◆ **DIRECTIONS**
Word for word, return the lines from the start of the entries below through the line that has "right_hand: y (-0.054".
***
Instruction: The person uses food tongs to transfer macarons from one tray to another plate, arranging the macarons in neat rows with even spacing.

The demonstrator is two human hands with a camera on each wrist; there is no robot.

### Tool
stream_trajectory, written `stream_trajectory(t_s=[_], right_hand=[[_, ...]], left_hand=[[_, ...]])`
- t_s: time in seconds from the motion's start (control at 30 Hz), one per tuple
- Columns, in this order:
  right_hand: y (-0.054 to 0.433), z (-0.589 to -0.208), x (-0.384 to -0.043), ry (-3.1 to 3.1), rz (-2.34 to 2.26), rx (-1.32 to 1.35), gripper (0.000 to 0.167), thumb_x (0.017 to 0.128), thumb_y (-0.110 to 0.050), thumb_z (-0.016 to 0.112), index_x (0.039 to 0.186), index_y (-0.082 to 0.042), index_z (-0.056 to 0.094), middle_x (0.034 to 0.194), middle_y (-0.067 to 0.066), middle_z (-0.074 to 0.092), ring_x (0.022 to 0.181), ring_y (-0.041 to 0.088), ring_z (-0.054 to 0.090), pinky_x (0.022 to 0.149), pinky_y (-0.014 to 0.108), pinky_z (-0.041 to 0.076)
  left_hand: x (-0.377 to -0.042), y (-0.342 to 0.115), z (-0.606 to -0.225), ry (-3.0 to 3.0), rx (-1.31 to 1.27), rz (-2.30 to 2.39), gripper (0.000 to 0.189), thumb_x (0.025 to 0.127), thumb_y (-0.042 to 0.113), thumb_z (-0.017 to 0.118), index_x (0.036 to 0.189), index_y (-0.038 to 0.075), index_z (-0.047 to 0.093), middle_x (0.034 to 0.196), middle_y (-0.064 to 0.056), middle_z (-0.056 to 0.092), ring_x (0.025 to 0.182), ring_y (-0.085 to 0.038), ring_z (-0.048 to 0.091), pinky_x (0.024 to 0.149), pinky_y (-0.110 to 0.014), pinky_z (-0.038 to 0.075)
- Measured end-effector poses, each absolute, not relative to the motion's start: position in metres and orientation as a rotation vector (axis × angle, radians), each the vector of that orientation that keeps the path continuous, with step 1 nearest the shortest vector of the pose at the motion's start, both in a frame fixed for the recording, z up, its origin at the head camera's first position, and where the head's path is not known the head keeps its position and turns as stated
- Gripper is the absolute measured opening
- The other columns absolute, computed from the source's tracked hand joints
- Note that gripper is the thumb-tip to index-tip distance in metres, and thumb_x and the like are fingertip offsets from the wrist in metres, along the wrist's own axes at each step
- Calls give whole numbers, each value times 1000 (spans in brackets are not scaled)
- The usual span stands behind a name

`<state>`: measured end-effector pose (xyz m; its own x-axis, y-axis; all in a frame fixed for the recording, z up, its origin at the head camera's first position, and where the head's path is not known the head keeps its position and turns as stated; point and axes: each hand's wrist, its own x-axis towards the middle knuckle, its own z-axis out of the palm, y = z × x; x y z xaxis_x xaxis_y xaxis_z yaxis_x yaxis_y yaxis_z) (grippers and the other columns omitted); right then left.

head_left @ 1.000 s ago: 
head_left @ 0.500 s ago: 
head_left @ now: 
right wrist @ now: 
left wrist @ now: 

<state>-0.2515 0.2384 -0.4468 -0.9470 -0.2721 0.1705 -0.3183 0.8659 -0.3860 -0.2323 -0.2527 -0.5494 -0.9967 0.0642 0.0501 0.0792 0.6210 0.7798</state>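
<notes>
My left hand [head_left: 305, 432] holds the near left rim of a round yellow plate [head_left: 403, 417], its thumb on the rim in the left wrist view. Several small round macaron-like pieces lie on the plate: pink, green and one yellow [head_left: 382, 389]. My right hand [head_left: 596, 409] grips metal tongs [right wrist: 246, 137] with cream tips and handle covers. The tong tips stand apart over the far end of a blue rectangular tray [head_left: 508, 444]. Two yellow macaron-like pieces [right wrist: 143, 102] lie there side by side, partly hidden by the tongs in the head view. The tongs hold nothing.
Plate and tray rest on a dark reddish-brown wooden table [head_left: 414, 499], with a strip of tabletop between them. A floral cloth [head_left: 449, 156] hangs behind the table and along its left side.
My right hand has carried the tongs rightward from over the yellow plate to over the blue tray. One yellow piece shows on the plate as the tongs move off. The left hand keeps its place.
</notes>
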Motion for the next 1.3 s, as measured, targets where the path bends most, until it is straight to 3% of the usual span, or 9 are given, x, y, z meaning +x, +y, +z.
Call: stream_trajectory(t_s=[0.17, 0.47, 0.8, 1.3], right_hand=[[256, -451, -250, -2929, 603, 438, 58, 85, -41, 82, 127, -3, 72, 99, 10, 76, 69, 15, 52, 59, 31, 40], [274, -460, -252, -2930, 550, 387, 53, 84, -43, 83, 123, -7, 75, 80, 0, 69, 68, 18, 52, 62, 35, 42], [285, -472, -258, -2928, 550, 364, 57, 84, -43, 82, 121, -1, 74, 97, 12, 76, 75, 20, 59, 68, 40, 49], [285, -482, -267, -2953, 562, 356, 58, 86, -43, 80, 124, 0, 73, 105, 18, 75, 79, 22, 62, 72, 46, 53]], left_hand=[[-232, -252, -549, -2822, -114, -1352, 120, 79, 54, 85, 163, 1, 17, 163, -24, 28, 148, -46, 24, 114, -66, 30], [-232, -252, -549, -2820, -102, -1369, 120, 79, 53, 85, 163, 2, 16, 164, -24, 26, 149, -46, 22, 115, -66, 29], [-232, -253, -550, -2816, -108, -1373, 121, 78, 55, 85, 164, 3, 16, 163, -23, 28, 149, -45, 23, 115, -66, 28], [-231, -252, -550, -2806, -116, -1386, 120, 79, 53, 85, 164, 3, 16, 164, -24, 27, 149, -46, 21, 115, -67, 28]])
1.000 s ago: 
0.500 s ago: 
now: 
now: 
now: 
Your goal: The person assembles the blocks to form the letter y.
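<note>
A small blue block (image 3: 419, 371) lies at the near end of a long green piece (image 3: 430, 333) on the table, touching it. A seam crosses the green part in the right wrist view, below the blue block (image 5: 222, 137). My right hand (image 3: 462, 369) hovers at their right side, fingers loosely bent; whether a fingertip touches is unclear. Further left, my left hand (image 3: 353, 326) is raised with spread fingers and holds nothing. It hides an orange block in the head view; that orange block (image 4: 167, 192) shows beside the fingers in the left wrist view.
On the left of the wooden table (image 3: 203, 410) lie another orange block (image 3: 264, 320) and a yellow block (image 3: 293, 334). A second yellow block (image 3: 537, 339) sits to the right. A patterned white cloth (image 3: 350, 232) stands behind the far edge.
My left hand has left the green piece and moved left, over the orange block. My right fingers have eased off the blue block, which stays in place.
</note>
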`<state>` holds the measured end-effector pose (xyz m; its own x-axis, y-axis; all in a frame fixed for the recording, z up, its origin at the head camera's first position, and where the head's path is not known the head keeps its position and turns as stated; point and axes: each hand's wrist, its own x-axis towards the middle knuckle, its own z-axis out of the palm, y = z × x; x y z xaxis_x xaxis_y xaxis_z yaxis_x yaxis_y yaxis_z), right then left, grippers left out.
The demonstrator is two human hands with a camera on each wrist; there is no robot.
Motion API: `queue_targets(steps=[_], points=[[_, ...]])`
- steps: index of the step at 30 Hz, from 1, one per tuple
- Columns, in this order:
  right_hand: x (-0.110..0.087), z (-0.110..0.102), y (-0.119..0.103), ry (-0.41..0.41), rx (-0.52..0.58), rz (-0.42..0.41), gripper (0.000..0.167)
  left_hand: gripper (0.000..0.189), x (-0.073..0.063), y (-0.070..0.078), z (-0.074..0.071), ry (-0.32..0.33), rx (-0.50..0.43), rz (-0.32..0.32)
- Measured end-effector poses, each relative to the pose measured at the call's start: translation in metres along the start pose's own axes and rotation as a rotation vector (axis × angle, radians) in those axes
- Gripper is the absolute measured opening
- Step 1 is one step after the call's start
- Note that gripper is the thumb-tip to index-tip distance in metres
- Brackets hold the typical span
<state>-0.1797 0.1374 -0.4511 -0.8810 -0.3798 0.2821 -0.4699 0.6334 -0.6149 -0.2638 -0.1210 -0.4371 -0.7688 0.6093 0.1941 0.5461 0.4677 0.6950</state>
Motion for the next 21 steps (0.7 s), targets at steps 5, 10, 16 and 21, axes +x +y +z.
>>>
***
◆ **THE COMPLETED TASK**
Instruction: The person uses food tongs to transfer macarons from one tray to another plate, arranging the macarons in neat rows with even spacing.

The demonstrator is two human hands with a camera on each wrist; there is no robot.

### Tool
stream_trajectory, written `stream_trajectory(t_s=[_], right_hand=[[_, ...]], left_hand=[[_, ...]])`
- t_s: time in seconds from the motion's start (control at 30 Hz), one per tuple
- Columns, in this order:
  right_hand: y (-0.054 to 0.433), z (-0.589 to -0.208), x (-0.384 to -0.043), ry (-3.1 to 3.1), rz (-2.34 to 2.26), rx (-1.32 to 1.35), gripper (0.000 to 0.167), thumb_x (0.017 to 0.128), thumb_y (-0.110 to 0.050), thumb_z (-0.016 to 0.112), index_x (0.039 to 0.186), index_y (-0.082 to 0.042), index_z (-0.056 to 0.094), middle_x (0.034 to 0.194), middle_y (-0.067 to 0.066), middle_z (-0.074 to 0.092), ring_x (0.022 to 0.181), ring_y (-0.041 to 0.088), ring_z (-0.054 to 0.090), pinky_x (0.022 to 0.149), pinky_y (-0.014 to 0.108), pinky_z (-0.041 to 0.076)

Now the exercise is finished.